Um possível efeito colateral da regulamentação

As MCCP estão intimamente relacionadas com as parafinas cloradas de cadeia curta (SCCP), que já são regulamentadas pela Convenção de Estocolmo e pela Agência de Proteção Ambiental dos EUA desde 2009. Estas regulamentações anteriores seguiram evidências de que as SCCP podem percorrer longas distâncias, persistir no ambiente e representar um risco para a saúde humana.

No entanto, os investigadores suspeitam que a restrição dos CCP pode ter levado a indústria a substituí-los por MCCP, aumentando a presença destes produtos químicos relacionados.

“Sempre temos essas consequências regulatórias involuntárias quando você regula algo e ainda há necessidade dos produtos que as continham”, disse Ellie Brown, professora de química da CU Boulder, bolsista do CIRES e coautora do estudo. “Então eles estão sendo substituídos por alguma coisa.”

Como os cientistas rastrearam produtos químicos

A descoberta veio como resultado do monitoramento contínuo do ar em Oklahoma. A equipe usou um espectrômetro de massa de ionização química de nitrato, um instrumento sensível que pode identificar compostos específicos no ar. As medições foram coletadas 24 horas por dia durante um mês inteiro.

Quando Katz analisou os dados, ele descobriu padrões isotópicos incomuns que não correspondiam aos compostos conhecidos. Após investigação mais aprofundada, estes padrões foram ligados a parafinas cloradas ligadas ao MCCP.

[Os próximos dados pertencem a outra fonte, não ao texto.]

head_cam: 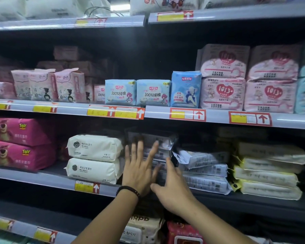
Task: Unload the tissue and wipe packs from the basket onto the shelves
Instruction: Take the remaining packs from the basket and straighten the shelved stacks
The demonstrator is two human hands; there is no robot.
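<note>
Grey wipe packs, stacked: blurred, print unreadable, fronts partly covered. Left hand pressed flat against them, fingers spread. Right hand: straight fingers touching lower packs.

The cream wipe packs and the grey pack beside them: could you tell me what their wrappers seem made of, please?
Cream wipe packs: soft plastic film, matte by the look; it puckers at the sealed ends without glare. Grey pack: probably glossy plastic film, given its bright highlights, though blur hides detail.
</note>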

Links para “Forever Chemicals” e pesquisas futuras

Katz observou que os MCCPs compartilham semelhanças com os PFASs, um grupo de produtos químicos frequentemente chamados de “produtos químicos permanentes” porque se decompõem muito lentamente no meio ambiente. As preocupações com a contaminação do solo por PFAS levaram recentemente o Senado de Oklahoma a proibir os biofertilizantes sólidos.

Agora que os cientistas confirmaram como detectar o MCCP no ar, o próximo passo é acompanhar como os seus níveis mudam ao longo do tempo. Os pesquisadores querem entender como as concentrações mudam com a estação e quais efeitos esses produtos químicos podem ter quando chegam ao ar.

“Nós os identificamos, mas ainda não sabemos exatamente o que fazem quando estão na atmosfera e precisam ser investigados mais detalhadamente”, disse Katz. “Acho importante que continuemos a ter agências governamentais capazes de avaliar a ciência e regular estes produtos químicos que são necessários para a saúde e segurança públicas”.